Your objective
Within the data that follows, set down exactly the lines from the one containing "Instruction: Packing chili" through the one containing "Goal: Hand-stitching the", both ends included.

[Stored data entries]
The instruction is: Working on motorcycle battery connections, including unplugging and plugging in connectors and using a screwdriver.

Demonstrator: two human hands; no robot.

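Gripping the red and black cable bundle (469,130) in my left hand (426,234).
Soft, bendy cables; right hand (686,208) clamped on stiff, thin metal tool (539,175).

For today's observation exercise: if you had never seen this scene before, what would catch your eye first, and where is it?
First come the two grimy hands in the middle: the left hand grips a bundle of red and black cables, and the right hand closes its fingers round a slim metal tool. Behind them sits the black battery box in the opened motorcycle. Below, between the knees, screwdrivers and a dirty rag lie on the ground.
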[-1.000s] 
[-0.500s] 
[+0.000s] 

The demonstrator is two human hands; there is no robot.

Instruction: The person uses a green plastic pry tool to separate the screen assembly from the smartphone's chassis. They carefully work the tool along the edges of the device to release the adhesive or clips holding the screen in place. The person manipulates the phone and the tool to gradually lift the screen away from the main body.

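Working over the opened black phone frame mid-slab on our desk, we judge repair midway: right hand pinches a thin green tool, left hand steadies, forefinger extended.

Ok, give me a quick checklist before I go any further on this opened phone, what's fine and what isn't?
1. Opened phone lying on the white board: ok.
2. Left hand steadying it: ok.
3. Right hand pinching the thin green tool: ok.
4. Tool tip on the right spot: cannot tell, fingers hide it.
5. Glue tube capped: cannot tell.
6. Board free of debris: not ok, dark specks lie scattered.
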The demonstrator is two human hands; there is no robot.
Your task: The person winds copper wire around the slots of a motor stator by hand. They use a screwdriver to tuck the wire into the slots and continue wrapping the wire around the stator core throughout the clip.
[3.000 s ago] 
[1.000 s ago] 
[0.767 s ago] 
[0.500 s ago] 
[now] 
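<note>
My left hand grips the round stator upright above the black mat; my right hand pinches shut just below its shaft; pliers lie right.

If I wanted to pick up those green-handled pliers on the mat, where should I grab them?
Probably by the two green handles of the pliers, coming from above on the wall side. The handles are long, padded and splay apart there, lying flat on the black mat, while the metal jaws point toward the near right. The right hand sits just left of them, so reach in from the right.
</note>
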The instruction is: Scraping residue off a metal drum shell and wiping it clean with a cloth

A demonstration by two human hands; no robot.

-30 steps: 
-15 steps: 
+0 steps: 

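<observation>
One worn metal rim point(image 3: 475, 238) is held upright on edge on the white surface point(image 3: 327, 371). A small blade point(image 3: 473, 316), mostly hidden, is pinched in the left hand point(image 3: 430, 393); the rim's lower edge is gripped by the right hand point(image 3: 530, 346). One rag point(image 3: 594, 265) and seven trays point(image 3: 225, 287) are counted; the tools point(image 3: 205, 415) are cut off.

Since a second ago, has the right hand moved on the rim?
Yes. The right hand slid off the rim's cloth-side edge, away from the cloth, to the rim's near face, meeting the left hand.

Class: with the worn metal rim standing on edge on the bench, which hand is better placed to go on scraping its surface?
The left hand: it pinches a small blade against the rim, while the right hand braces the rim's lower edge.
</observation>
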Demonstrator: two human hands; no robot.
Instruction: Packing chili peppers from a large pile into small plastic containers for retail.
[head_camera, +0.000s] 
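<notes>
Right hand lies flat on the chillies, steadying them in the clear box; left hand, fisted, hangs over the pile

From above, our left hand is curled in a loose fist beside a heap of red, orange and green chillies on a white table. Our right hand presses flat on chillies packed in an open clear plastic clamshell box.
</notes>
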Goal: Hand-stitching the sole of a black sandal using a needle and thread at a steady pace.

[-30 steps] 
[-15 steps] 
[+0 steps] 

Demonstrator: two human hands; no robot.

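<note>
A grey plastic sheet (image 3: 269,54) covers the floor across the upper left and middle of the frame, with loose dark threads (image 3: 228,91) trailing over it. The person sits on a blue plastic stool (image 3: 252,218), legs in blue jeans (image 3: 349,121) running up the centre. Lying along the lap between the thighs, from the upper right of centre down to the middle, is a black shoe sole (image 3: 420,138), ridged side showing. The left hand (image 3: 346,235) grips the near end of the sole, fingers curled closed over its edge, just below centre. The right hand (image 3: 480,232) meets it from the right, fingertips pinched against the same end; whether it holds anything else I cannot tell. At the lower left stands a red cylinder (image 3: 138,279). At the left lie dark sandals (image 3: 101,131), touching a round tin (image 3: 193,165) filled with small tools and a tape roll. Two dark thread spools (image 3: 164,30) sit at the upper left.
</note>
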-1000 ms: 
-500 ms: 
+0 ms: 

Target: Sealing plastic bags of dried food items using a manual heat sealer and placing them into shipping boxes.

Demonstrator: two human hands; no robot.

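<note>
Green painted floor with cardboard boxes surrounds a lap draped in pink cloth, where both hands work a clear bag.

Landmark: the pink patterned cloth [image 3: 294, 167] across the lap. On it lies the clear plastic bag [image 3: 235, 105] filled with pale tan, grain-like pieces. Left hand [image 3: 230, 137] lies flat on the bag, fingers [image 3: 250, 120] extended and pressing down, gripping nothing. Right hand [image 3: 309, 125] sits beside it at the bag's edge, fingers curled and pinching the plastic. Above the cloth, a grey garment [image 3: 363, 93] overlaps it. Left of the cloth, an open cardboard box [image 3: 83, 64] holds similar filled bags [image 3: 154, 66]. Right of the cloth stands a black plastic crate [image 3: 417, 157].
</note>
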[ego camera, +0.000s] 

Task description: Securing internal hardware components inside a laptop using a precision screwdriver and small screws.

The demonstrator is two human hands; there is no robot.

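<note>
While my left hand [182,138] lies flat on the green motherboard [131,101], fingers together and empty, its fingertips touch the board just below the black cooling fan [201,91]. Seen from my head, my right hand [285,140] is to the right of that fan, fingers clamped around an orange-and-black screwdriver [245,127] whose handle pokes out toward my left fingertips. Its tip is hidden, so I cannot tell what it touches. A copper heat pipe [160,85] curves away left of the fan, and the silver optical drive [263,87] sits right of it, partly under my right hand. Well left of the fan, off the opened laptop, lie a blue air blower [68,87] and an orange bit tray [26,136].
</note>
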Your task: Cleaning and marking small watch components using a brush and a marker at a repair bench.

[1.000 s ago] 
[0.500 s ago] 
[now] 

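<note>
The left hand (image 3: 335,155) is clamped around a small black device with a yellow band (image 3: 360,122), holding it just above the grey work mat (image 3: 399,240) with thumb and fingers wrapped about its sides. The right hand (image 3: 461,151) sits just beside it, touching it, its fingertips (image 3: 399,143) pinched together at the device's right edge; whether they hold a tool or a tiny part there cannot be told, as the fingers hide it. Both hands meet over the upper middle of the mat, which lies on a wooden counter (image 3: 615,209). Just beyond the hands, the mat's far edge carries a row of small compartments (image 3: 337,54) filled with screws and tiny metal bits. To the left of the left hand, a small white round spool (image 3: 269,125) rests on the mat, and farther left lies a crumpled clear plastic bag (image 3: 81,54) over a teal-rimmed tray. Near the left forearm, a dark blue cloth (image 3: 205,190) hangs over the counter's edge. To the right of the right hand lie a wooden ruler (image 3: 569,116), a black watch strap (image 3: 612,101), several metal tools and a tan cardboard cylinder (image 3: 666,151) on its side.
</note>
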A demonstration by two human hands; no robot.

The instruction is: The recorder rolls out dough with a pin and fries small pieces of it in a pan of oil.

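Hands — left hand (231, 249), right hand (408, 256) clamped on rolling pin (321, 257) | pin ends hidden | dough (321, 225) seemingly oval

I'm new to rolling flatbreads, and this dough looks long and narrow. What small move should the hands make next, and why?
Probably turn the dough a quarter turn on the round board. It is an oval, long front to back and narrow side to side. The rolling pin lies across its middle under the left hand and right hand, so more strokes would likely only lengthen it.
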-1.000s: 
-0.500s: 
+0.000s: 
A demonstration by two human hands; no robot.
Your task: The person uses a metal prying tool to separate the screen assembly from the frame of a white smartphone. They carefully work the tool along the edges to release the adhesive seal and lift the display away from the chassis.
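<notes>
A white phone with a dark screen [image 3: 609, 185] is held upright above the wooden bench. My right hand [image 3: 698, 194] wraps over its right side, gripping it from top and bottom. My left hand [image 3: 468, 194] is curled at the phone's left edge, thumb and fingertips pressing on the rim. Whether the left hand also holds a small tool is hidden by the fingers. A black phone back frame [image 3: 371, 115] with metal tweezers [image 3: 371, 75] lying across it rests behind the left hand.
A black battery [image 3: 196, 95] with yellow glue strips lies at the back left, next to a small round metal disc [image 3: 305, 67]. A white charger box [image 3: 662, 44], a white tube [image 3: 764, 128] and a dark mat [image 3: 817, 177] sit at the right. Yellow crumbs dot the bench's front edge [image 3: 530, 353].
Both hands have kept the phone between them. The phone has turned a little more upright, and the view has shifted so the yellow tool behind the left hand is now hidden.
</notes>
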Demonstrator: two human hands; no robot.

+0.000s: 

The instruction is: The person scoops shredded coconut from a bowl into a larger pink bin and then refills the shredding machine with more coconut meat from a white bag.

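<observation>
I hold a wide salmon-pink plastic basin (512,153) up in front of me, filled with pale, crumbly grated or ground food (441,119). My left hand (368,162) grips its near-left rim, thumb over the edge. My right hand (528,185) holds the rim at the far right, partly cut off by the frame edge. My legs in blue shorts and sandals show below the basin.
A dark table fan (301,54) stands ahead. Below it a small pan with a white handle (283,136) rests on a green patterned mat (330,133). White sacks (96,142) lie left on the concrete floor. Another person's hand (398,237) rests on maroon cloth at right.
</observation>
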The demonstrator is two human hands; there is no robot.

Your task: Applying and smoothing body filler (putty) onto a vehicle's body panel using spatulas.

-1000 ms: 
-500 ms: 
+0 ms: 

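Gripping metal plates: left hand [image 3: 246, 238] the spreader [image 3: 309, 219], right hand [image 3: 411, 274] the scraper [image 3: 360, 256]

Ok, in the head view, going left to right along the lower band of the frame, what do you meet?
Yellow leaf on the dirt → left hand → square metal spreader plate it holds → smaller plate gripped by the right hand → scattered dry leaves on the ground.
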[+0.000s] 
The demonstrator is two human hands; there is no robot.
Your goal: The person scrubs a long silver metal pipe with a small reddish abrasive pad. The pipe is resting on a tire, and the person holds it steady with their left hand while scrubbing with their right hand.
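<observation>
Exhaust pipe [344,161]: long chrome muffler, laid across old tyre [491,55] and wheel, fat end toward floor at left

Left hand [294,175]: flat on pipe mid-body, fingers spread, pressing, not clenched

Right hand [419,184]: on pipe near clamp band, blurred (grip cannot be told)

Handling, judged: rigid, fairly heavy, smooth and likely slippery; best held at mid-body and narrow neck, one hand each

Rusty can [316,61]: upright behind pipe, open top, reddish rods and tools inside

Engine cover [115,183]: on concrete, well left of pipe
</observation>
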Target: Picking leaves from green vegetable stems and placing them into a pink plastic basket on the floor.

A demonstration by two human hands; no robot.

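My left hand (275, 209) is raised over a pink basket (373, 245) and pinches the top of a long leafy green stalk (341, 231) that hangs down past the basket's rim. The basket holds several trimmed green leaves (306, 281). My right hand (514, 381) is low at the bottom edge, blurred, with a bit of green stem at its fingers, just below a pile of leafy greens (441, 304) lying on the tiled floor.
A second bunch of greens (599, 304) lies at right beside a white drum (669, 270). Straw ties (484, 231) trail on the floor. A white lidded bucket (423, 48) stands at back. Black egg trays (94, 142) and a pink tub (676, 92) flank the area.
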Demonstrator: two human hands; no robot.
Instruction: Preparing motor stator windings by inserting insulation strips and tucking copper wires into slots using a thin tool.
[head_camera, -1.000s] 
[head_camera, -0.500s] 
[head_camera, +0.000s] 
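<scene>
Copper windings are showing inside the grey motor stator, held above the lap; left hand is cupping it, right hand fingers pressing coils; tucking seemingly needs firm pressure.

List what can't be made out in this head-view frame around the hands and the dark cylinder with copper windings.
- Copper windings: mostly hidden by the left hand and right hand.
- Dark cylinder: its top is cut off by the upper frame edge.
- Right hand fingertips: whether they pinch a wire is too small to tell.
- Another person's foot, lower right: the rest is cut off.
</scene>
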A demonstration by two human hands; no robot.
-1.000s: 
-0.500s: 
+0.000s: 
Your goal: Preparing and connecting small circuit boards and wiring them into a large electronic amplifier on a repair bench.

Task solution
Instruction: Packing chili peppers from a large pile into small plastic containers for retail.
[head_camera, +0.000s] 
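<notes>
Right hand lies flat on the chillies, steadying them in the clear box; left hand, fisted, hangs over the pile

From above, our left hand is curled in a loose fist beside a heap of red, orange and green chillies on a white table. Our right hand presses flat on chillies packed in an open clear plastic clamshell box.
</notes>
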Goal: Hand-stitching the sole of a black sandal using a needle and thread at a steady pace.

This answer leaves nothing further to address.